Supplied information:
════════════════════

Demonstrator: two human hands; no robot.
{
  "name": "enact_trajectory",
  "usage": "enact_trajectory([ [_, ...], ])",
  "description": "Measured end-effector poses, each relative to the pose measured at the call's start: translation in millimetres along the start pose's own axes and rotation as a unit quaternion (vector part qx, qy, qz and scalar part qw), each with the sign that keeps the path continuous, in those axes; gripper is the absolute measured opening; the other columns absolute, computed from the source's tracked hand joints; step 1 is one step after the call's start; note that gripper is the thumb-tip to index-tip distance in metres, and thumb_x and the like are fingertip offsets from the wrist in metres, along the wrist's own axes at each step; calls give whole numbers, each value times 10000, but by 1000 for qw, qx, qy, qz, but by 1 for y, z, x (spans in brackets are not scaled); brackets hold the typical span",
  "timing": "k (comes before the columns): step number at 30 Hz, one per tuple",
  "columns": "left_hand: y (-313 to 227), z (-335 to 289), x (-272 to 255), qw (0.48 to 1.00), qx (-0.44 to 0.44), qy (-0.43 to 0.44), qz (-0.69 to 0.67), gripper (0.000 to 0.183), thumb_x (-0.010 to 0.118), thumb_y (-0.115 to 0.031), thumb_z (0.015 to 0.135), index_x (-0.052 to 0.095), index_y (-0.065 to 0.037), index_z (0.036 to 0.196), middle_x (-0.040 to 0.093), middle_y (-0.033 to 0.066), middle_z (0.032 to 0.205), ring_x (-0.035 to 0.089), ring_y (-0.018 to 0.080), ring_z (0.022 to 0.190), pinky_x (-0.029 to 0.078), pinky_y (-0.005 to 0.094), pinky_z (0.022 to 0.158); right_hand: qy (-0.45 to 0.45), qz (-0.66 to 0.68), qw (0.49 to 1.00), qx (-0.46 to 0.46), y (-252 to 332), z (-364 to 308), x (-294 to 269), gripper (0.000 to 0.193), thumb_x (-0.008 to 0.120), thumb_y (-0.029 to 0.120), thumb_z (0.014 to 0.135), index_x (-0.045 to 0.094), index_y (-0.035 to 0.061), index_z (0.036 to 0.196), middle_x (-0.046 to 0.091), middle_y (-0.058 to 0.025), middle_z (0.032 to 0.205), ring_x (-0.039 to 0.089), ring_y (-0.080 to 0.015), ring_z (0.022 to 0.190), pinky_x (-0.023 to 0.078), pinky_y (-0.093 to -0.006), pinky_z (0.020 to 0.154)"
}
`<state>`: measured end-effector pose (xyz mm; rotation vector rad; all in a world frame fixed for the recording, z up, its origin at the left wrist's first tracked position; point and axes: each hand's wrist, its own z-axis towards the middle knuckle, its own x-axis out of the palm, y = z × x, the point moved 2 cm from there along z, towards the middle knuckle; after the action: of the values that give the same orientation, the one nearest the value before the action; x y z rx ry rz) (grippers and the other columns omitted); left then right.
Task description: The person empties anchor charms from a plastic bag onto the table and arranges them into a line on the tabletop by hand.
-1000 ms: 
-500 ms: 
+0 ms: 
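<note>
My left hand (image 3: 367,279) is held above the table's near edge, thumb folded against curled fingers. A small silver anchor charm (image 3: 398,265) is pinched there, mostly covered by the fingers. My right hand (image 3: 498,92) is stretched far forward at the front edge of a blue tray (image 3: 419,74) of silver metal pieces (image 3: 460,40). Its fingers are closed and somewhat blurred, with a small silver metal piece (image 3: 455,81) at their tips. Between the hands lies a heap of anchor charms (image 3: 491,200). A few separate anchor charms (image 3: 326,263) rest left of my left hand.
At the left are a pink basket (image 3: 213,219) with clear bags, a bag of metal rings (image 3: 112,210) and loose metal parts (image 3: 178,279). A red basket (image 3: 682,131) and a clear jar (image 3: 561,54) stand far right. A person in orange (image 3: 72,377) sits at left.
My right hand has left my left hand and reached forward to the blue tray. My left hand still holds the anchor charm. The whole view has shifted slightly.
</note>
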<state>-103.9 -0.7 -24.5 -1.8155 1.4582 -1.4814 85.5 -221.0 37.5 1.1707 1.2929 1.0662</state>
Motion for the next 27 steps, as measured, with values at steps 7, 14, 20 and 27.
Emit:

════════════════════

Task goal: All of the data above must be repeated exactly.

Answer:
Demonstrator: two human hands; no robot.
{
  "name": "enact_trajectory",
  "usage": "enact_trajectory([ [_, ...], ])",
  "description": "Measured end-effector poses, each relative to the pose measured at the call's start: translation in millimetres along the start pose's own axes and rotation as a unit quaternion (vector part qx, qy, qz and scalar part qw), each with the sign that keeps the path continuous, in those axes; gripper is the absolute measured opening; the other columns absolute, computed from the source's tracked hand joints; step 1 is one step after the call's start; note that gripper is the thumb-tip to index-tip distance in metres, and thumb_x and the like are fingertip offsets from the wrist in metres, along the wrist's own axes at each step; calls give whole numbers, each value times 10000, but by 1000 for qw, qx, qy, qz, but by 1 for y, z, x (spans in brackets are not scaled); brackets hold the typical span",
  "timing": "k (comes before the columns): step number at 30 Hz, one per tuple",
  "columns": "left_hand: y (-313 to 227), z (-335 to 289), x (-272 to 255), qw (0.48 to 1.00), qx (-0.44 to 0.44), qy (-0.43 to 0.44), qz (-0.69 to 0.67), gripper (0.000 to 0.183), thumb_x (-0.010 to 0.118), thumb_y (-0.115 to 0.031), thumb_z (0.015 to 0.135), index_x (-0.052 to 0.095), index_y (-0.065 to 0.037), index_z (0.036 to 0.196), middle_x (-0.040 to 0.093), middle_y (-0.033 to 0.066), middle_z (0.032 to 0.205), ring_x (-0.035 to 0.089), ring_y (-0.018 to 0.080), ring_z (0.022 to 0.190), pinky_x (-0.029 to 0.078), pinky_y (-0.005 to 0.094), pinky_z (0.022 to 0.158); right_hand: qy (-0.45 to 0.45), qz (-0.66 to 0.68), qw (0.49 to 1.00), qx (-0.46 to 0.46), y (-252 to 332), z (-364 to 308), x (-294 to 269), gripper (0.000 to 0.193), thumb_x (-0.008 to 0.120), thumb_y (-0.029 to 0.120), thumb_z (0.014 to 0.135), index_x (-0.045 to 0.094), index_y (-0.035 to 0.061), index_z (0.036 to 0.196), middle_x (-0.046 to 0.091), middle_y (-0.058 to 0.025), middle_z (0.032 to 0.205), ring_x (-0.039 to 0.089), ring_y (-0.080 to 0.015), ring_z (0.022 to 0.190), pinky_x (-0.023 to 0.078), pinky_y (-0.093 to -0.006), pinky_z (0.020 to 0.154)"
}
`<state>`: measured end-effector pose (xyz mm; rotation vector rad; all in a world frame fixed for the recording, z up, its origin at the left wrist's first tracked position; point and axes: each hand's wrist, its own z-axis towards the middle knuckle, its own x-axis out of the palm, y = z × x, the point moved 2 cm from there along z, towards the middle knuckle; after the action: of the values that give the same orientation, the one nearest the value before the action; x y z rx ry rz) (grippers and the other columns omitted); left then right.
Task description: The person empties anchor charms from a plastic bag onto the table and arranges them into a line on the tabletop by hand.
-1000 ms: 
-500 ms: 
+0 ms: 
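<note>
My left hand (image 3: 367,279) is held above the table's near edge, thumb folded against curled fingers. A small silver anchor charm (image 3: 398,265) is pinched there, mostly covered by the fingers. My right hand (image 3: 498,92) is stretched far forward at the front edge of a blue tray (image 3: 419,74) of silver metal pieces (image 3: 460,40). Its fingers are closed and somewhat blurred, with a small silver metal piece (image 3: 455,81) at their tips. Between the hands lies a heap of anchor charms (image 3: 491,200). A few separate anchor charms (image 3: 326,263) rest left of my left hand.
At the left are a pink basket (image 3: 213,219) with clear bags, a bag of metal rings (image 3: 112,210) and loose metal parts (image 3: 178,279). A red basket (image 3: 682,131) and a clear jar (image 3: 561,54) stand far right. A person in orange (image 3: 72,377) sits at left.
My right hand has left my left hand and reached forward to the blue tray. My left hand still holds the anchor charm. The whole view has shifted slightly.
</note>
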<state>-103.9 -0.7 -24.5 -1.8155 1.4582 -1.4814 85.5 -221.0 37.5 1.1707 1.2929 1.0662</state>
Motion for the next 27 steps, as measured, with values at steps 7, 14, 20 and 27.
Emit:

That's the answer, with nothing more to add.